1991 book by Phil Gottschalk

In Deadly Earnest: The History of the First Missouri Brigade, CSA is a 1991 book written by Phil Gottschalk and published by Missouri River Press. The book follows the story of the brigade from its formation as a unit of the Confederate States Army in the early stages of the American Civil War to the end of the war, and posits that the men of the unit were fighting for the Southern United States, not slavery. It is illustrated with maps and photographs. Reviewers characterized the book as redundant and criticized its tendency to digress off its topic. One reviewer questioned some of the book's conclusions and described it as "ancestor worship posing as history". Other reviewers, acknowledging the book's flaws, described it as a positive addition to the bibliography of the American Civil War.

==Content==
In Deadly Earnest: The History of the First Missouri Brigade, CSA was written by journalist Phil Gottschalk and was published by Missouri River Press in 1991. The topic of the book is the First Missouri Brigade, a unit of the Confederate States Army during the American Civil War, although it also contains material about more general subject, including an overview of other Missouri Confederates units who were active during the early stages of the war. One of the books' premises is that the brigade was not fighting for the preservation of slavery, but for the South. In Deadly Earnest covers the story of the brigade throughout the entire war, as opposed to The South's Finest, a similar work that only extends its coverage through the Siege of Vicksburg. Gottschalk's book was written after 20 years of research. It is illustrated with maps and photographs.

==Reception==
Gregory J. W. Urwin of the University of Central Arkansas reviewed the book and criticized several elements of it. In particular, Urwin criticized In Deadly Earnest for containing significant blocks of off-topic material, as well as incorrect statements such as a statement that the Mexican-American War ended in 1847 and the claim that Missouri provided more Confederate soldiers than some of the Confederate states. Additionally, Urwin stated that Gottschalk's claim that the First Missouri Brigade did not fight for slavery was poorly supported, and questioned his conclusion that the cause of Bleeding Kansas was "pious jayhawk horse thieves". While noting that Gottschalk did do thorough research, Urwin described the book overall as "ancestor worship posing as history".

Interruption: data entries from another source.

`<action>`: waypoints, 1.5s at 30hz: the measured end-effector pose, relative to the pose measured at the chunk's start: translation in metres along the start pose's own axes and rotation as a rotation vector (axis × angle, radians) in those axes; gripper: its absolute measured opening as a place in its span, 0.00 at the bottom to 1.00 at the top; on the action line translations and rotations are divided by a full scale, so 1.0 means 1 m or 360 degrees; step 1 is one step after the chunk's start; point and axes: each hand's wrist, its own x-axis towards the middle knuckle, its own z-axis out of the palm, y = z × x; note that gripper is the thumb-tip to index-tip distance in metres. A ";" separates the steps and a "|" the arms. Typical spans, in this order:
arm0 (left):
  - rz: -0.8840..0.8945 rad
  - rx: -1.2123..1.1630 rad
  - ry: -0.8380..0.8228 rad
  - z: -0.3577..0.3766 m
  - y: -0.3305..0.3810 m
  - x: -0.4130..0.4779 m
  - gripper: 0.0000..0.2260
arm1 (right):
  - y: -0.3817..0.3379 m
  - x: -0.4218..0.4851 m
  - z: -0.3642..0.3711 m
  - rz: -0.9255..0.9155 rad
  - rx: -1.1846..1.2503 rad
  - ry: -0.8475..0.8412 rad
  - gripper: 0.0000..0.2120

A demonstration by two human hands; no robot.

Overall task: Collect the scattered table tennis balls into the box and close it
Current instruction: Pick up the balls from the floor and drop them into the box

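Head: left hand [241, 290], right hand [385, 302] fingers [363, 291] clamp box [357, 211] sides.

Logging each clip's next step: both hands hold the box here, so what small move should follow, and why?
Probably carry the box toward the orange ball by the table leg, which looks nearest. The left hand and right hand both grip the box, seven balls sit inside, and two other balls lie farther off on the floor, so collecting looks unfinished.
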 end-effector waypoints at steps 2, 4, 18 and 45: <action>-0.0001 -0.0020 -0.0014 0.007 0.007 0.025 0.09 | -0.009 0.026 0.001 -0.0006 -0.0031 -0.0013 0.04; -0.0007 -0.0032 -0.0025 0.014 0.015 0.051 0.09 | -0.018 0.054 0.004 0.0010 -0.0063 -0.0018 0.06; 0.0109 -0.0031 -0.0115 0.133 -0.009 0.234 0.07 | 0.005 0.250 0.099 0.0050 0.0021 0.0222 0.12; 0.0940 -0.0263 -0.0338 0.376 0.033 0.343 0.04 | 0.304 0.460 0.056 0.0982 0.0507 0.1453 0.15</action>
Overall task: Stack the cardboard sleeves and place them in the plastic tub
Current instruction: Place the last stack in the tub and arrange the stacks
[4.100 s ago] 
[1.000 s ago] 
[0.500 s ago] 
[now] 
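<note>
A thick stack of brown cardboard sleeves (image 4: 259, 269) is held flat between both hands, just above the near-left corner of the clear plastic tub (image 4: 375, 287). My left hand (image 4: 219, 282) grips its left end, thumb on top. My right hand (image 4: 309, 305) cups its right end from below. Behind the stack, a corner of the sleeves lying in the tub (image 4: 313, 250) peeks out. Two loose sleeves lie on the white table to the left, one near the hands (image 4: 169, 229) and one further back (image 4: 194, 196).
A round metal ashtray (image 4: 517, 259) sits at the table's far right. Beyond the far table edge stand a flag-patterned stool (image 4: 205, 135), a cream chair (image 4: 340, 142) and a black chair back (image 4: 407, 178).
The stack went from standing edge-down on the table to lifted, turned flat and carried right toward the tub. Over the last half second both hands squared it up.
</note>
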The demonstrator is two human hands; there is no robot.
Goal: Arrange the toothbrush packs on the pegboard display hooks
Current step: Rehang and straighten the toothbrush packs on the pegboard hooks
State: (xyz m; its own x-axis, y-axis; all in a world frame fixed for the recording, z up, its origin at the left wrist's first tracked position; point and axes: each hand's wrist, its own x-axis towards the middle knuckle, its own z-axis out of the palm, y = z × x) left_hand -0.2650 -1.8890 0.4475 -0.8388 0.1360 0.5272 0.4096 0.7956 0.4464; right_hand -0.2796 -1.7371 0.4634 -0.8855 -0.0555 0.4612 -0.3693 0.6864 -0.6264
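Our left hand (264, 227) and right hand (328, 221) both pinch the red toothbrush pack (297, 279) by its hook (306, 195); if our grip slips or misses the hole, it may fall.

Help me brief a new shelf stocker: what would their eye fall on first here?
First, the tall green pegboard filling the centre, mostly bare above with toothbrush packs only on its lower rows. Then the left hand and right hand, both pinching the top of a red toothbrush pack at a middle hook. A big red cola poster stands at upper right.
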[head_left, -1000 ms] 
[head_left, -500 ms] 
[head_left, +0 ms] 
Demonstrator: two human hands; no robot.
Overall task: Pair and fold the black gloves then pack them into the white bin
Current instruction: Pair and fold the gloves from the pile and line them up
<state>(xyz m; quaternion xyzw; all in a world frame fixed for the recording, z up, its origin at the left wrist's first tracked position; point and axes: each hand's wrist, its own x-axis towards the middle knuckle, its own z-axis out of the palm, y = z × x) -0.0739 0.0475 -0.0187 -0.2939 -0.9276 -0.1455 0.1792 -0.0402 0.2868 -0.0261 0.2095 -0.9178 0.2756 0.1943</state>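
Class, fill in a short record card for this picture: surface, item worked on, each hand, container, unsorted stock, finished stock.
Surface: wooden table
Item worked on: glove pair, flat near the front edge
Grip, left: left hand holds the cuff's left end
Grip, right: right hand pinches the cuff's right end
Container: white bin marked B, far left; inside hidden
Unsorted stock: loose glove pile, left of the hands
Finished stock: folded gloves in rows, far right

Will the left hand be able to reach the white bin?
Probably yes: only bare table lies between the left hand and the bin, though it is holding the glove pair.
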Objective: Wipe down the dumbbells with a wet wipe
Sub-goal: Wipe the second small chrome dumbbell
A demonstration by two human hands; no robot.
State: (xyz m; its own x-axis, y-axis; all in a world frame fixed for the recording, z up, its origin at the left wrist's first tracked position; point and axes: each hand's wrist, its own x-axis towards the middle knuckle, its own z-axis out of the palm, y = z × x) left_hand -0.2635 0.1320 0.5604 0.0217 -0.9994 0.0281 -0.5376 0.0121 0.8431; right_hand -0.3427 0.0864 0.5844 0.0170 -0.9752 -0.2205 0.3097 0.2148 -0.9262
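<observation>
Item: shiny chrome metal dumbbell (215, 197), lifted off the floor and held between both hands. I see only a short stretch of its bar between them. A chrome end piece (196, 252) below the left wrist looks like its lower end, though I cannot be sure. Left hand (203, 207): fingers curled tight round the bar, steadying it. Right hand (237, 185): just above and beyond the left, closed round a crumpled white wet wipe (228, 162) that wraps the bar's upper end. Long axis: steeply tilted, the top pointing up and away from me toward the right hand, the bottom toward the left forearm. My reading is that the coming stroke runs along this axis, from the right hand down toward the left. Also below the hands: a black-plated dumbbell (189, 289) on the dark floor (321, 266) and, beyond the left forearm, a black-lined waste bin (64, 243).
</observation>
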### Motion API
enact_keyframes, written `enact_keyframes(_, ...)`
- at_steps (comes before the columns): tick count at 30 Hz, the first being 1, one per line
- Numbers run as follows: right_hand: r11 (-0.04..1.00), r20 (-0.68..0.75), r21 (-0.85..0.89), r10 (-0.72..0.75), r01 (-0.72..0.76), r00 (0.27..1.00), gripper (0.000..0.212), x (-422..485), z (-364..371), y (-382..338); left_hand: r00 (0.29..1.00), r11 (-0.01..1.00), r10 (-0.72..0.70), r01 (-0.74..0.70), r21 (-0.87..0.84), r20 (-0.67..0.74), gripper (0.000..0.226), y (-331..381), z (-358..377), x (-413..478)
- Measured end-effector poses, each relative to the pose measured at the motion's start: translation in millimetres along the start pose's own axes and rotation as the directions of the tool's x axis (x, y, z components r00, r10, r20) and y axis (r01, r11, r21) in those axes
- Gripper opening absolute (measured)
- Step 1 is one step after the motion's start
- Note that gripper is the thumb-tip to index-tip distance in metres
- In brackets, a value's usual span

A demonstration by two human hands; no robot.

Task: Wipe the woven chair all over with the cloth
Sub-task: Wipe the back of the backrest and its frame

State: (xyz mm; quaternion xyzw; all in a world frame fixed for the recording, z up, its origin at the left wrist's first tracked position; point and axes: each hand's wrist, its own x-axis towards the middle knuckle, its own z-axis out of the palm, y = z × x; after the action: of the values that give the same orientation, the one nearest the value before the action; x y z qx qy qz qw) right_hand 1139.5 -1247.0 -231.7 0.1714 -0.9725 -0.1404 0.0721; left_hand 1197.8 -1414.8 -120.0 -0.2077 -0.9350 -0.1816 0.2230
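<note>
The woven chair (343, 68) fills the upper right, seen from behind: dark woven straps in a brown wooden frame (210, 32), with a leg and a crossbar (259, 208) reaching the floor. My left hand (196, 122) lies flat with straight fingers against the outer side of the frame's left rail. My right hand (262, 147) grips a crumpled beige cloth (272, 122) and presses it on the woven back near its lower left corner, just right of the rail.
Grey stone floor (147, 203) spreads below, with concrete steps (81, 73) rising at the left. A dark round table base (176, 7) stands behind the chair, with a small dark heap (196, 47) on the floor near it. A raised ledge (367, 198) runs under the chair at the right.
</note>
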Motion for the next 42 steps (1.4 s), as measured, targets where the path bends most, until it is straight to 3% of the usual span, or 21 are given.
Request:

William Garrett Piston, reviewing for the Journal of Military History, stated that In Deadly Earnest was frequently redundant and could have been substantially shorter. Comparing the book to The South's Finest, Piston assessed it as having better source documentation and maps, but inferior photographs. Piston opined that In Deadly Earnest was more focused on narrative than analysis, and criticized the work for its tendency to get off topic. Even with the noted flaws, Piston provided an overall review of the book as one that "deserve[d] the attention of serious scholars".

Michael B. Ballard, of Mississippi State University, reviewed the book for Civil War History in 1994. Ballard described In Deadly Earnest as "generally well written" and stated that it was well-researched. However, he also noted that the book was overly redundant in places and contained significant digressions into off-topic material. Also criticized was a confusing citation style that underlined the titles of cited works in footnotes and in appearances in the book text, but then italicized them in the bibliography. Ballard believed that the book's strength was its use and quotation of primary sources, particularly previously unused ones. Overall, he described In Deadly Earnest as a productive addition to American Civil War historiography, but one that did not reach "the accomplishments of [its] subject".

==Sources==
- Ballard, Michael B. (1994). "The South's Finest: The First Missouri Confederate Brigade from Pea Ridge to Vicksburg and In Deadly Earnest: The History of the First Missouri Brigade, CSA"
- Piston, William Garrett (1994). "The South's Finest: The First Missouri Confederate Brigade from Pea Ridge to Vicksburg and In Deadly Earnest: The History of the First Missouri Brigade, CSA"
- Urwin, Gregory J. W. (1994). "In Deadly Earnest: The History of the First Missouri Brigade, CSA by Phil Gottschalk"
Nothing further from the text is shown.